Columbia University's Rare Book & Manuscript Library is located on the 6th Floor of Columbia University's Butler Library. The library holds the special collections of Columbia University, as well as the Columbia University Archives. The range of the library's holdings spans more than 4,000 years, from cylinder seals created in Mesopotamia to contemporary artists' books. In addition to printed and manuscript resources, the library contains cuneiform tablets, papyri, ostraca, astronomical and mathematical instruments, maps, works of art, photographs, posters, early printing presses and papermaking equipment, type specimens, sound and moving image recordings, theater set models, puppets, masks, ephemera and memorabilia. The Rare Book and Manuscript Library includes unique and rare materials related to all subject areas.

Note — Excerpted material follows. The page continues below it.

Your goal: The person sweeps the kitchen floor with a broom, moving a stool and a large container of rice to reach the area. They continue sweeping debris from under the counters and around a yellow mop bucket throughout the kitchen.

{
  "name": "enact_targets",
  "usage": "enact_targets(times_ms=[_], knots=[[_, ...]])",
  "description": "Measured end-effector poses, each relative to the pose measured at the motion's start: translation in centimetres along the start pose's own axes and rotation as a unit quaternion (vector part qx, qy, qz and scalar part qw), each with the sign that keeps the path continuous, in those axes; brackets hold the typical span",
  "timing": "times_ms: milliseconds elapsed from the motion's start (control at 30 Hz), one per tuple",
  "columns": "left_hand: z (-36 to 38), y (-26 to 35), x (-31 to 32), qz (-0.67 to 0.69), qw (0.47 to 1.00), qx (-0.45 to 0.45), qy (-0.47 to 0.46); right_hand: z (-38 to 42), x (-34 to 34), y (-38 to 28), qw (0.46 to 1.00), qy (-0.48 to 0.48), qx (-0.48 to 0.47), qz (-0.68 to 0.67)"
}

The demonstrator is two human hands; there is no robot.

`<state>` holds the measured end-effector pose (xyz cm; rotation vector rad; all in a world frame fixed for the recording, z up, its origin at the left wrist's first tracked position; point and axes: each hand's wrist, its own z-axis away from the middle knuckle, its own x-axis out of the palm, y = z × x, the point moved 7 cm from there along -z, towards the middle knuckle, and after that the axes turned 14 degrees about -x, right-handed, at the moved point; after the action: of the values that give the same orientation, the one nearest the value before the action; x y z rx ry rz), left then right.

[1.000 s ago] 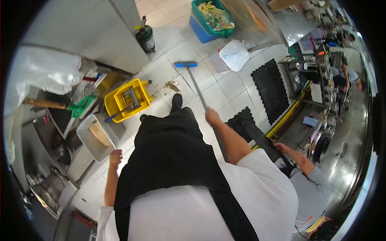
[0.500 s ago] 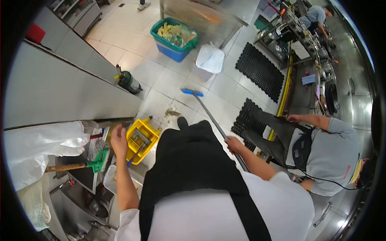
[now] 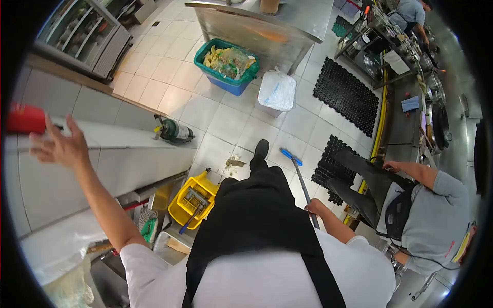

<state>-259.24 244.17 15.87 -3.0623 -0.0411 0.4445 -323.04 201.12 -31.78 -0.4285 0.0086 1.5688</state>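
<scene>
My left hand (image 3: pixel 64 146) reaches out to the far left with its fingers spread, close to a red cylinder-shaped object (image 3: pixel 25 119) by the white wall. It holds nothing. At my right side, my right hand (image 3: pixel 317 208) is closed round the grey handle of a long-handled floor brush (image 3: pixel 304 183). Its blue head (image 3: pixel 291 156) is down on the tiles, ahead of me and to the right. A small heap of debris (image 3: pixel 235 162) lies on the floor just left of my forward foot.
A yellow mop bucket (image 3: pixel 177 209) stands left of my legs, with a green cylinder (image 3: pixel 177 132) beyond it. Ahead are a blue bin (image 3: pixel 226 86) full of waste and a lidded white bin (image 3: pixel 275 95). A co-worker (image 3: pixel 426 205) stands at right beside black mats (image 3: pixel 345 96).
My left arm has swung out left toward the red object. My view has shifted, and a foot now shows forward. The brush has moved right, still in my right hand.
</scene>
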Motion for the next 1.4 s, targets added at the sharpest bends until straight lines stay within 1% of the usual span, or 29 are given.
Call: enact_targets(times_ms=[67,133,167,200,267,333,433,467,567,600,633,700,800,833,900,1000,1100,1133,1167,1200,1300,1400], knots=[[0.6,-1.8,2.1,-0.047,0.999,0.016,-0.007,-1.9,-1.3,-0.9,0.999,0.03,-0.038,0.006],[0.6,-1.6,3.1,-0.241,0.97,0.017,-0.027,-3.3,-2.2,-0.8,0.996,0.041,-0.079,0.003],[0.6,-1.4,3.0,-0.338,0.94,0.014,-0.035,-4.9,-3.1,-1.1,0.992,0.01,-0.106,0.062],[0.5,-0.3,2.4,-0.371,0.928,0.023,-0.035,-6.6,-3.6,-1.0,0.984,-0.022,-0.132,0.118],[0.0,2.6,1.2,-0.429,0.901,0.044,-0.033,-12.4,-3.3,2.3,0.964,-0.066,-0.169,0.196],[-0.3,3.6,0.9,-0.443,0.893,0.066,-0.048,-10.9,-6.3,-0.1,0.983,-0.028,-0.078,0.161],[-0.6,4.6,0.4,-0.455,0.886,0.075,-0.055,-11.4,-8.2,-0.3,0.992,0.039,-0.071,0.101],[-0.6,5.0,0.1,-0.453,0.886,0.08,-0.049,-11.8,-8.2,-0.2,0.994,0.017,-0.066,0.087],[-0.4,4.2,0.5,-0.452,0.887,0.088,-0.042,-11.6,-9.3,0.1,0.988,0.02,-0.087,0.122],[-0.3,3.6,1.1,-0.451,0.887,0.088,-0.04,-10.4,-9.9,-0.8,0.975,0.059,-0.129,0.169],[-0.2,2.9,1.4,-0.448,0.89,0.082,-0.035,-10.8,-9.6,-1.0,0.972,0.029,-0.139,0.187],[-0.1,2.3,1.8,-0.437,0.897,0.069,-0.022,-11.2,-9.2,0.1,0.98,0.035,-0.121,0.155],[0.2,1.9,2.0,-0.451,0.89,0.07,-0.004,-11.3,-7.8,0.2,0.973,0.057,-0.15,0.163],[0.4,1.7,2.3,-0.458,0.886,0.072,-0.017,-11.0,-7.4,0.9,0.981,0.066,-0.121,0.134],[0.4,1.5,2.0,-0.477,0.874,0.08,-0.042,-16.2,-4.2,6.1,0.961,0.099,-0.198,0.164],[0.2,2.0,1.9,-0.526,0.846,0.073,-0.051,-13.6,-4.9,4.9,0.973,0.084,-0.204,0.062],[0.7,0.4,2.8,-0.499,0.861,0.096,0.019,-10.1,-7.1,1.1,0.97,0.076,-0.204,0.105],[0.8,0.0,3.3,-0.491,0.864,0.102,0.039,-9.7,-7.6,0.0,0.956,0.091,-0.272,0.06],[0.7,-0.4,3.4,-0.486,0.866,0.108,0.055,-9.8,-7.5,0.7,0.936,0.11,-0.335,0.014],[0.9,-0.7,3.9,-0.477,0.87,0.104,0.059,-9.5,-7.6,1.1,0.932,0.12,-0.341,0.016],[0.8,-1.6,4.4,-0.459,0.882,0.088,0.064,-7.6,-8.8,0.1,0.949,0.127,-0.284,0.052],[0.5,-0.9,3.6,-0.453,0.885,0.082,0.072,-6.0,-10.5,-2.4,0.951,0.124,-0.278,0.06]])
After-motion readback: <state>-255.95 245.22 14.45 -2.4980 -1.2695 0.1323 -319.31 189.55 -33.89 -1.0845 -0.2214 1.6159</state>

The history of the rare book and manuscript collections dates from the founding of King's College, now Columbia University, in 1754. The library holds materials related to both the first and third presidents of the University, Samuel Johnson and his son William Samuel Johnson, donated by the family in 1914. In the 19th and early 20th centuries, the University acquired significant materials though gifts from Stephen Whitney Phoenix, Richard J. H. Gottheil, Brander Matthews, Robert H. Montgomery, David Eugene Smith, and George Plimpton. These gifts included medieval and Renaissance manuscripts, materials related to the history of accountancy, education, and mathematics, and the Dramatic Museum collections. The University’s first major collection purchase was Professor Edwin R. A. Seligman’s library on the history of economics in 1929. This purchase, and the creation of the Friends of the Libraries Group in the late 1920s, was the impetus for growth in the 1930s. The University moved to make provisions for the care of these types of materials, and the Trustees allowed for the establishment of the Rare Book Department on July 1, 1930. By the end of the 1930s, the library was housed on the sixth floor of Butler Library. As the library increased its collecting of archives and manuscripts, the name of the division was changed from the Rare Book Department to the Department of Special Collections in 1946. Its current name was adopted in 1975.